32: Our Town

535 31 20
                                        

Today... was either going to be a normal day in the books or the worst day I could ever imagine. And I had a feeling it leaned closer to the right.

"I don't think I can go, maybe I should call and tell her- that I can't, maybe that something came up", I told Ally as she did my eyeliner, I couldn't even keep my hand straight thinking about tonight. The horrid dinner my mother had invited us too.

I knew tonight was going to be ugly, that's why I was so hesitant, also why I had asked a million times if Luca still wanted to go, and another reason why I hadn't invited Ray, or even Ally. I wished I hadn't picked up the phone that day, life would be easier if I hadn't. If my mother and I had gone our separate ways and never tried to 'catch up' or 'meet up', life would've been much easier.

"You have a car, you can leave anytime, you have no obligation to stay", she reminded me, which I knew was true, I just felt like my mind was in the wrong place, I was lost in the surreal feeling of this all. How did I get roped into this?

"If you don't go, will you regret it?" She asked, and I wasn't sure of my answer. I wasn't sure how reuniting with my neglectful mother and neglectful and drunk and sick father would be. I tried to stay positive, but I felt like running to the beach, before I could make it there.

I would regret it, and I would never be able to explain how my family was, where I came from. It was a family, you couldn't explain in words and ever since I was around 7, we hadn't eaten at the same table in a while.

But tonight was different, it wasn't me cornered, doing everything my mother said. Luca was there with me and I owed it to him to talk about the family I had never talked about. I owed it to him, to try and introduce him to my life in the hardest way possible.

"I think I will... but why can't we just facetime?" I asked her and she looked at me puzzled, as she fixed my makeup, dabbing a makeup wipe at the excess.

"Maybe your dad has changed, and checked himself into the hospital or rehab?" I knew Ally wanted the best for this dinner, but I knew my dad was still the same, he would be angry, he would throw anything that he saw and it wasn't because I came home with a boy, but because of his nightmare that he lives through.

"I hope he did", I said optimistically. That was far from the truth in that home, my mother may be a doctor, but she feels if she can't save him, no one can. I think she's embarrassed of him, embarrassed this is what her life consisted of. I knew she wanted a house full of kids, just like her family had.

"What time is it?" Ally asked, as I checked my phone, the number five flashed before my eyes, he was supposed to be here in fifteen minutes and I was still unsure if I wanted to go.

"Five".

There was one thing I was dreading, if my father was coherently there, he would find out about Luca. Who he was, what he played. I hoped he was sleeping or somewhere else, and he didn't show up, because I knew he would lose his mind, seeing a football player in his home.
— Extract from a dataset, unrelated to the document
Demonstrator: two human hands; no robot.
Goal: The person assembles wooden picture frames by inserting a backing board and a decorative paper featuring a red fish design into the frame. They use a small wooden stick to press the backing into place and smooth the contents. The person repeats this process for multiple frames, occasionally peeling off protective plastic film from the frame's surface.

Football and every sport was hated by him, he would be the starter of every 'hate club', but he was too drunk to even type most days.

I still had to ask him to lie, if anyone asked. He was an engineer, hence the flashy car, the less flashy car, I told him to bring. His cars were too signature and everyone in that town knew him, and that he had lived there.

"Luca's with you, I'm a phone call away", she said, trying to calm me and reassure me how free I was. How I could leave at any moment? I wished I had that ingrained in my mind.

Just then the door rang, as I began to slip my shoes on. Ally ran out to answer it as Ray ran to the door, as he passed me. I began walking towards the door, as I heard the commotion of joy from Luca and Ray, as he flew him round the room.